EXERCISE INSTRUCTIONS :: If a line of the records contains the string "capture", copy it out.
(Beginning of MATERIAL SUPPLIED)
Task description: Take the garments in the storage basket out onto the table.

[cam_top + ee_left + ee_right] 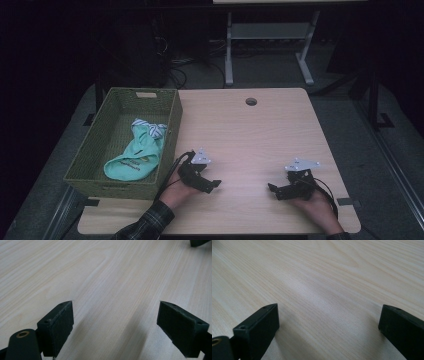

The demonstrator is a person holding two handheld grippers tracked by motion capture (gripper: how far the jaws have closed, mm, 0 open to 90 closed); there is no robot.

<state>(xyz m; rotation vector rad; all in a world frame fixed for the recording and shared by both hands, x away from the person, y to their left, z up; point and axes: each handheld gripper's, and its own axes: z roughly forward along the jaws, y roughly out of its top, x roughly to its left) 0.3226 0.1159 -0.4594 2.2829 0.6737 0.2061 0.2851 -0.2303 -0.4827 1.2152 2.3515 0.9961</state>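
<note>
A green woven basket (102,172) stands at the table's left edge and holds a mint green garment (135,155) with a striped collar. Just right of the basket, low over the wood, is my left gripper (214,185), open and pointing right. My right gripper (273,190) rests near the front right, open and pointing left. In the left gripper view the left gripper (116,322) has wide-apart jaws over bare wood, with a dark tip of the other gripper (198,242) at top right. The right gripper (329,323) likewise shows nothing between its jaws.
The light wood table (250,135) has a round cable hole (251,101) near its far edge. Beyond it on the dark floor are the legs of another table (229,50) and cables. A plaid sleeve (150,222) enters at the bottom left.
</note>
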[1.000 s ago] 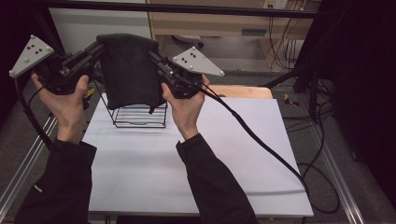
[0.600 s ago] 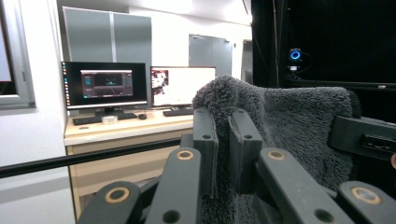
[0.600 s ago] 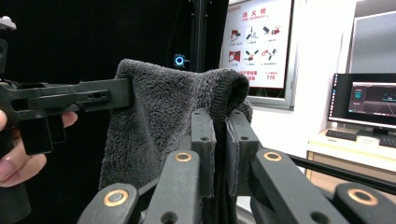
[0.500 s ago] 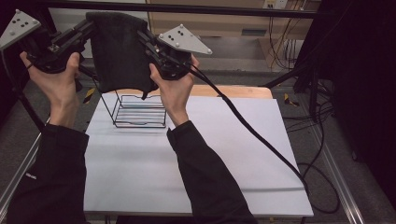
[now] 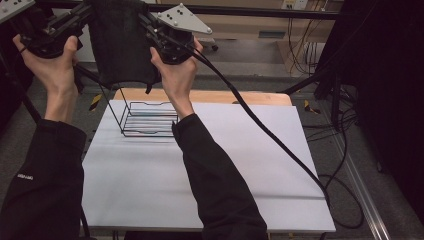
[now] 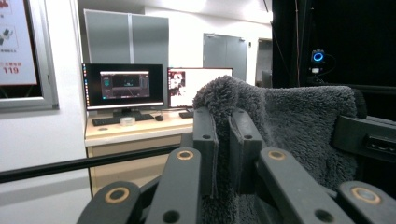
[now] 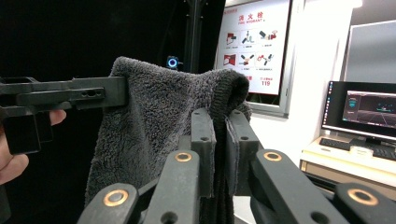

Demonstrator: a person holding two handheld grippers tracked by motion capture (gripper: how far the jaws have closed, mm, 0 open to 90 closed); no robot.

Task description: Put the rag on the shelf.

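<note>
Both hands raised high above the far end of the desk [image 5: 210,165]. My left gripper [image 6: 223,140] has its fingers clamped on one top corner of the dark grey fleecy towel [image 5: 120,45]; a fold of pile pokes up between the pads. My right gripper [image 7: 219,144] has its fingers clamped on the other top corner, the hemmed edge bunched above them. The towel hangs stretched between the two grippers, its lower edge loose in the air, above the black wire rack [image 5: 147,120] and not touching it. The rack stands upright on the white desk surface near the far edge, just left of my right forearm. In the right gripper view, my left gripper's fingers come in from the left, pinching the towel's far corner. Behind the towel in the left gripper view, two lit monitors [image 6: 123,86] sit on a pale counter.
</note>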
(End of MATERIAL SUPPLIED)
SOLUTION TO THE PROBLEM ::
The demonstrator is a person holding two handheld grippers tracked by motion capture (gripper: how far the jaws have closed, mm, 0 open to 90 closed); there is no robot.
Demonstrator: a person holding two handheld grippers tracked by motion capture (gripper: how far the jaws have closed, mm, 0 open to 90 closed); no robot.

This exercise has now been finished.